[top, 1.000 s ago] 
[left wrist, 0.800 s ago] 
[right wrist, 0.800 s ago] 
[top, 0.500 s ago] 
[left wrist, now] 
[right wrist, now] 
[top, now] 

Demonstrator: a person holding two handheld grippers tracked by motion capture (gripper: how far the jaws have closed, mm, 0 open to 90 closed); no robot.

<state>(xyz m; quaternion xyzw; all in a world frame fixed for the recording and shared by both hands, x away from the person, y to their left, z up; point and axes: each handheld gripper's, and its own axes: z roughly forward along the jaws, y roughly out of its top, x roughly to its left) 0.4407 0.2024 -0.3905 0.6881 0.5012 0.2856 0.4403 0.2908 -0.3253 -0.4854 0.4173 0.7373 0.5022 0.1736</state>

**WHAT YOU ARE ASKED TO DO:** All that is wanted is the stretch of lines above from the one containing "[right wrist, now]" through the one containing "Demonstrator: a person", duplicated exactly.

**RESPONSE:**
[right wrist, now] 
[top, now] 

Demonstrator: a person holding two handheld grippers tracked by motion capture (gripper: how far the jaws have closed, mm, 0 open to 90 closed); no robot.

At this point, the answer is complete.